Tes premiers pas s'avançant vers ce bol de chocolat bouillant
à ses côtés des tartines bien beurées...
 il est grand temps.





l'aube de ta jeunesse trépide devant tes élans,
Inquiet devant ton avenir qui t'élance,
déjà vers de lointaines destinées
les joues tendues, tu attends de moi le premier baiser.




Oh , Amour de mes entrailles, Amour pour Toujours,
Voies ta mère qui te tend les bras et qui te sourie.

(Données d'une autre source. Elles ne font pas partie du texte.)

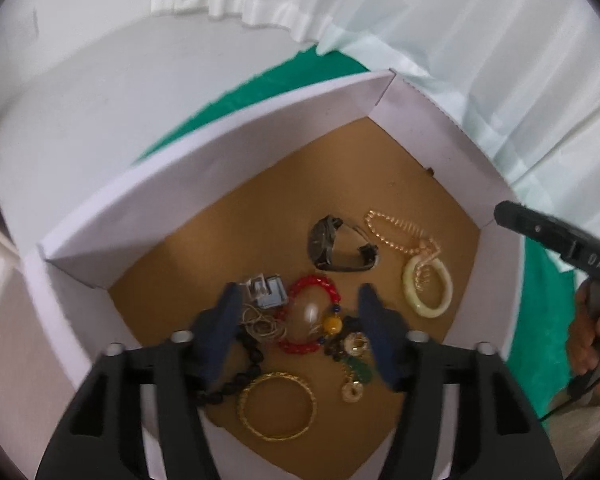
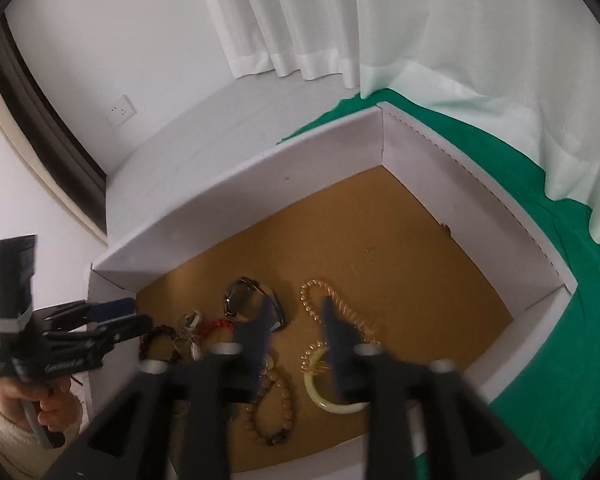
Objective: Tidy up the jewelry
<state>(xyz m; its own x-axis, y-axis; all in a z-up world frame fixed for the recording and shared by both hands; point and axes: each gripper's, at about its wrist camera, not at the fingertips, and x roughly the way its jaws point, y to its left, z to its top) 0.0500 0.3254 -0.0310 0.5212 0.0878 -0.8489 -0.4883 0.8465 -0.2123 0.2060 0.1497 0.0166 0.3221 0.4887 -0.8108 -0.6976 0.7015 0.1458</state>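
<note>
A white cardboard box (image 1: pixel 204 184) with a brown floor holds the jewelry. My left gripper (image 1: pixel 300 300) is open above a red bead bracelet (image 1: pixel 314 284), a clear oval stone (image 1: pixel 306 314) and a yellow bead (image 1: pixel 332 325). A gold bangle (image 1: pixel 277 406), black beads (image 1: pixel 236 380), a green pendant (image 1: pixel 358 372), a dark watch (image 1: pixel 332 246), a gold chain (image 1: pixel 392 236) and a pale jade bangle (image 1: pixel 428 290) lie around. My right gripper (image 2: pixel 294 306) is open over the box, between the watch (image 2: pixel 252 304) and the chain (image 2: pixel 332 308), above the jade bangle (image 2: pixel 328 396).
The box (image 2: pixel 260 208) sits on a green cloth (image 2: pixel 540 360). White curtains (image 2: pixel 420 20) hang behind it. A clear clip (image 1: pixel 266 292) and thin wire lie by the left finger. Brown beads (image 2: pixel 272 412) lie near the box front. The left gripper (image 2: pixel 104 320) shows at the box's left wall.
</note>
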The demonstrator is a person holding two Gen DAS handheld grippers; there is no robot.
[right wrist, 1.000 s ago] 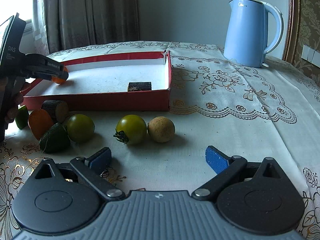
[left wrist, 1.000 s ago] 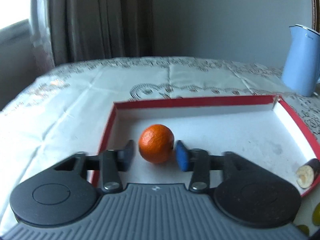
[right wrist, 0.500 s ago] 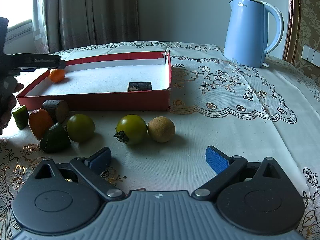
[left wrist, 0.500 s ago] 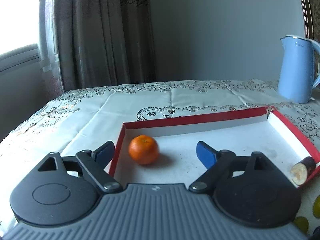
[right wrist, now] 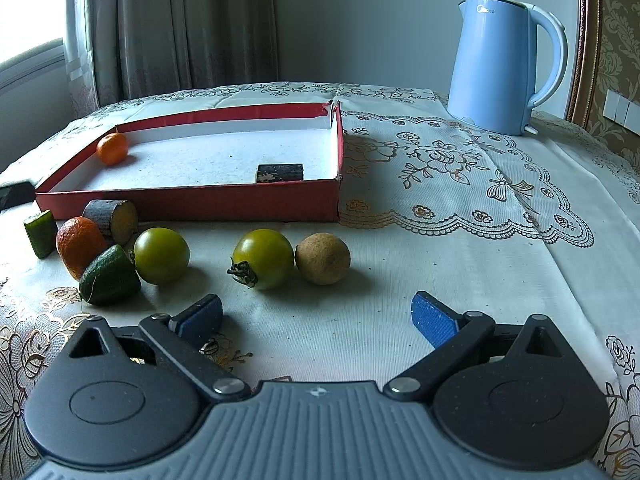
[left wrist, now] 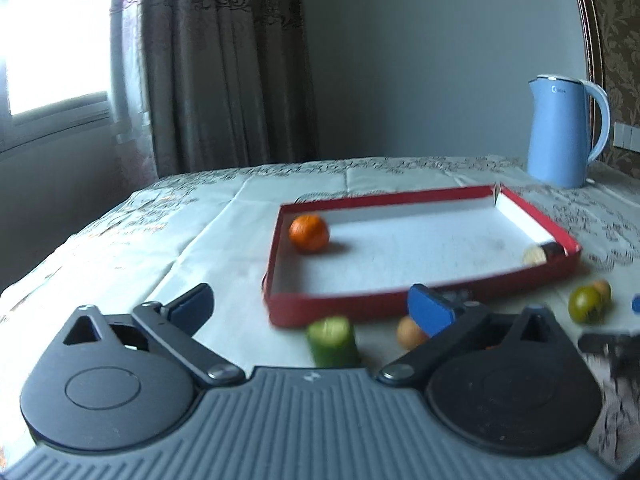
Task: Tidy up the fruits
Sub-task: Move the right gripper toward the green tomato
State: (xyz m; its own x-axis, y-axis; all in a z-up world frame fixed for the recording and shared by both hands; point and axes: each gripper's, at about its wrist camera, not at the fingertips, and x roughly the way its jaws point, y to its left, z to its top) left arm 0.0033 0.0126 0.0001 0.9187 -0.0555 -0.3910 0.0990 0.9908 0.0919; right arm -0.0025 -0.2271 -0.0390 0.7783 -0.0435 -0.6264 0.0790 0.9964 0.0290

Tes amis me disent  que tu es un vrai bout entrain
toujours prêt à rendre service aux plus démunis
l'adolescence te rongeant , tu te demandes 
si tu seras à la hauteur de tes rêves.






Je ne dirai pas que tu es le plus studieux 
car jouer tu préfères encore,
l'instant de tes devoirs est une corvée,
pourtant les notes ravient mon espérance.

Délicieux jeune homme au corps qui se forme
soit le bonheur de ta mère et ta sœur



dans l'effort tu téléves au foot 
Premier gardien sur 55 équipes, tu te souviens !
 au Rugby maintenant,tu donnes ton temps libre.
tant d'aptitudes certaines d'un sportif.

dans le rire tu t'éclates, et plus encore dans le catch
Je te rassure tes jeux d'aujourd'hui
sont comme les autres enfants,
L'informatique à te faire perdre ton temps et ton esprit!
le noir de notre monde moderne.

Oh Amour de mes entrailles, Amour pour toujours,
voies ta mère qui te tend les bras et qui te sourie.


Ta route, tu te l'es tracée aujourd'hui,
Dans l'armée tu désires renaître.
Avec ton courage , tu arriveras à tes plus hauts désirs :
Celui d'être "casque bleu".


Oh Amour de mes entrailles, Amour pour toujours,
voies ta mère qui te tend les bras et qui te sourie.